Im Prozess um ein rassistisches Fanal bei einem Sommerfest in Polenz berichtet eine Mutter vom Trauma ihrer Zehnjährigen.
Von Alexander Schneider
Die dreiwöchige Sitzungspause hat kaum etwas am Erinnerungsvermögen von Zeugen im Prozess um ausländerfeindliche Gewalttaten beim Sonnenwend-Fest des Polenzer Schalmeienorchesters geändert. Mitte Juni 2016 sollen drei Männer abends erst zwei Bulgaren und eine Stunde später einen Deutschen, den sie für einen Rumänen hielten, zusammengeschlagen und verhöhnt haben. Mehrfach sollen die Männer laut Anklage auch nationalsozialistische und ausländerfeindliche Parolen wie „Heil Hitler“, „Sieg Heil“ oder „Scheiß-Asylanten“ skandiert haben.
Seit der Tat ist das traditionelle Sommerfest in Polenz Geschichte. Die strafrechtliche Aufarbeitung dessen, was sich in dem Ortsteil von Neustadt/Sachsen zugetragen hat, stellt das Landgericht Dresden vor unerwartete Hürden. Die meisten Zeugen – Besucher, Veranstalter und Feuerwehrmänner – machten überraschende Erinnerungslücken geltend. Richter Herbert Pröls, der Vorsitzende der Schwurgerichtskammer, spricht neuerdings Zeugen auf diese „seltsame, medizinisch nicht erklärbare Amnesie“ an. Seit Mitte April müssen sich die Angeklagten im Alter von 24, 33 und 38 Jahren vor dem Landgericht Dresden wegen gefährlicher Körperverletzung verantworten. Dem Hauptangeklagten Sebastian K. (33) aus Bad Schandau wird darüber hinaus versuchter Mord vorgeworfen. Er habe einem der am Boden liegenden Bulgaren mehrfach mit einem Bierkrug auf den Schädel geschlagen und damit den Tod des Mannes in Kauf genommen.

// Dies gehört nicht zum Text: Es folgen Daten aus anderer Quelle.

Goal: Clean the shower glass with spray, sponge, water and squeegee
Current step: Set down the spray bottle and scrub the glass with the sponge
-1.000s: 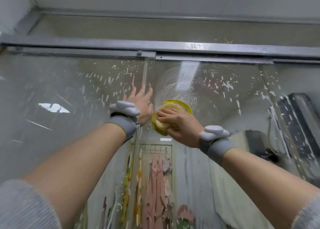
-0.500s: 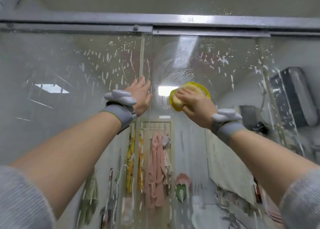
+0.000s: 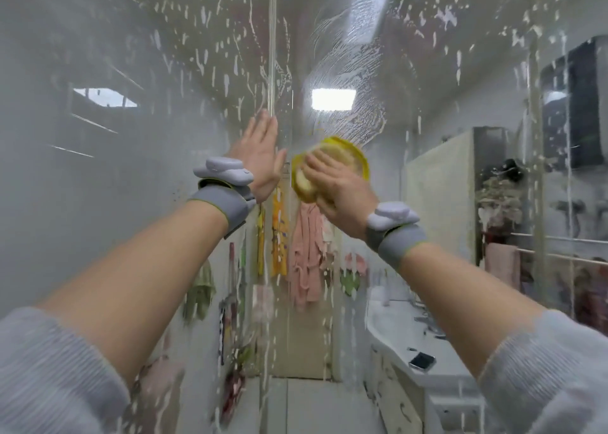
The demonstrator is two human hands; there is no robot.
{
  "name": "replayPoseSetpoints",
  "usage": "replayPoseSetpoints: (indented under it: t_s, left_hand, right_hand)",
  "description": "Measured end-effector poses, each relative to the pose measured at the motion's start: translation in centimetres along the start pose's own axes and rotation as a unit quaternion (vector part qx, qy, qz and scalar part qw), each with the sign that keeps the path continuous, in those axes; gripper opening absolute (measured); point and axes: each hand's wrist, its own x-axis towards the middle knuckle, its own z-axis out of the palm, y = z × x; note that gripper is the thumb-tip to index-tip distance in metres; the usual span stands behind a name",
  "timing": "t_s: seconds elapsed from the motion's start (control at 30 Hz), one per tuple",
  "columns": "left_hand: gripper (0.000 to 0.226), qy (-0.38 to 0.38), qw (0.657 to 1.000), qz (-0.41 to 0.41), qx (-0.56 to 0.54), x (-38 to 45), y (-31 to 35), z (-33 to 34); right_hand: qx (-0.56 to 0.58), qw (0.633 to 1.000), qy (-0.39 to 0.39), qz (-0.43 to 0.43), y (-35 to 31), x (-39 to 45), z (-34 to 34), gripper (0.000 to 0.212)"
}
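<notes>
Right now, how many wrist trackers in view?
2. One on the left wrist behind the hand flat on the glass; one on the right wrist behind the hand holding the sponge.

Head view, close, facing shower glass (image 3: pixel 131 203)

Head view, evenly and softly lit in a cool grey-white cast, with no hard shadows on the forearms; the brightest areas are a rectangular ceiling light (image 3: pixel 333 99) seen through or reflected in the shower glass (image 3: pixel 138 177), a long streak of glare (image 3: pixel 368 9) above it, and a paler patch (image 3: pixel 104 97) at left. Motion blur softens the right hand (image 3: pixel 342 187) and the yellow sponge (image 3: pixel 329 167), while foam spatter (image 3: pixel 210 58) and soapy smears veil the room behind the pane. Wide-angle distortion bows straight lines at the edges and swells the near grey sleeves (image 3: pixel 49 374), which are out of focus.
</notes>
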Motion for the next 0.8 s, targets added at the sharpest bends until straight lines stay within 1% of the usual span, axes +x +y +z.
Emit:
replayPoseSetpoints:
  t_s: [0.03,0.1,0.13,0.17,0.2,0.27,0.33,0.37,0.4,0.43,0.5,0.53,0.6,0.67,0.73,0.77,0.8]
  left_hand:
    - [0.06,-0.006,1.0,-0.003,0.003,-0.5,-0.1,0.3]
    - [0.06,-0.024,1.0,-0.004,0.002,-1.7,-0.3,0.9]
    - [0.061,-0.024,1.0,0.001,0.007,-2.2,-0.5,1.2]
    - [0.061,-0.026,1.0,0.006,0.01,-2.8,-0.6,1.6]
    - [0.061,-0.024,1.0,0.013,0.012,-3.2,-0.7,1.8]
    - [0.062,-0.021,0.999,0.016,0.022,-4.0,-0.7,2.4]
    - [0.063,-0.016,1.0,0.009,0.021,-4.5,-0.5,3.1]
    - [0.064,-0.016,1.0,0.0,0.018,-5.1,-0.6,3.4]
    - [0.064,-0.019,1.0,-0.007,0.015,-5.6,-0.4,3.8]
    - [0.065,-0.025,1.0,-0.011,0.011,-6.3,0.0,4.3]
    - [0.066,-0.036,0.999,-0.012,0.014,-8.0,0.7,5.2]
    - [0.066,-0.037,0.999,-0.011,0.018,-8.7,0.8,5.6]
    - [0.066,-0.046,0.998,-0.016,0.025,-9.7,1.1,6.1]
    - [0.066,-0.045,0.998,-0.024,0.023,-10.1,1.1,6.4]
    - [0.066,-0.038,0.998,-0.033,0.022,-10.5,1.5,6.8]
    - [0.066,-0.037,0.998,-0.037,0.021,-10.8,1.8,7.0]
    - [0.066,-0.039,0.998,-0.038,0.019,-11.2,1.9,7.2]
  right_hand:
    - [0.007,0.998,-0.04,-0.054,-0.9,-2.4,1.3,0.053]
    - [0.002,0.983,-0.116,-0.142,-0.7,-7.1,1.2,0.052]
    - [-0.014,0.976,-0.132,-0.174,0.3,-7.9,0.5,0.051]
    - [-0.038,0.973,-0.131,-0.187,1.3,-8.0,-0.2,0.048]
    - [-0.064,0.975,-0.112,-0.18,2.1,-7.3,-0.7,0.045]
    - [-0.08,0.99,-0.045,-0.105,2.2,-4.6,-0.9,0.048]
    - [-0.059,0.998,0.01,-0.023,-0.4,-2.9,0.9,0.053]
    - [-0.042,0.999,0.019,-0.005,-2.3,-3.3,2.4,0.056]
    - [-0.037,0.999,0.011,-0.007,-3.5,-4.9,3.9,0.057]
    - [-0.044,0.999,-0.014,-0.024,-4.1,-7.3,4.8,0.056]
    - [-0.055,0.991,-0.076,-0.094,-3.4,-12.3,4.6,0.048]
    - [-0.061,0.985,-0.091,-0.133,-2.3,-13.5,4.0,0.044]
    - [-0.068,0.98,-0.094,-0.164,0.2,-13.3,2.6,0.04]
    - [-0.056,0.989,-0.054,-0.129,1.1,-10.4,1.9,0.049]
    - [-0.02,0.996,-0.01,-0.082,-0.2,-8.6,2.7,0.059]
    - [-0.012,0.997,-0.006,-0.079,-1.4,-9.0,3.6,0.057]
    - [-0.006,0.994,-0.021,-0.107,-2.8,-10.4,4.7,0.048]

Tochter in unmittelbarer Tatnähe
Die Mutter, die am Montag als erste Zeugin befragt wird, ist eine positive Ausnahme. Die 47-Jährige erinnert sich gut an jenen Abend. Ihre zehnjährige Tochter sei auf sie zugestürzt und habe gesagt: „Mama, da hinten wird gerade jemand erschlagen!“ Sie selbst sei hin und habe gesehen, wie ein Täter mit einem Bierglas auf einen Mann am Boden einschlug. Ein anderer habe offenbar versucht, den Schläger abzuhalten. Möglicherweise ein Feuerwehrmann. Der Bulgare habe am Boden gelegen, „mit aufgeplatztem Schädel“. Sie habe sofort den Notarzt alarmiert. Dann sei sie mit ihrer Tochter und anderen Kindern ins Festzelt, um sie abzulenken. Später seien Männer, darunter K., den sie als den Bierkrug-Schläger mit hoher Wahrscheinlichkeit erkannte, gekommen und hätten dort wieder rechtsextreme Parolen gerufen.
Auch die Tochter dieser Frau wurde Opfer. Das Mädchen erlitt ein Trauma, wird bis heute regelmäßig behandelt, um mit den Bildern, die es gesehen hat, fertig zu werden. Das Kind habe die Tat aus unmittelbar Nähe erlebt, berichtet die Frau. Erst seit Februar könne das Kind wieder alleine in seinem Zimmer schlafen.
Michael H. setzt mit seiner Aussage anschließend die leidige Serie der „Amnesie-Zeugen“ fort. Er wisse etwa nicht, was ihm damals seine 15-jährige Tochter, die auch unmittelbar in der Nähe war, gesagt habe. Der Mann, der als Brandwache vor Ort war, sagt ohne rot zu werden: „Aus politischen Sachen halte ich mich heraus und bin sehr gut gefahren damit bis jetzt.“ Es ist der Jugendwart der Polenzer Feuerwehr. Der Prozess wird fortgesetzt.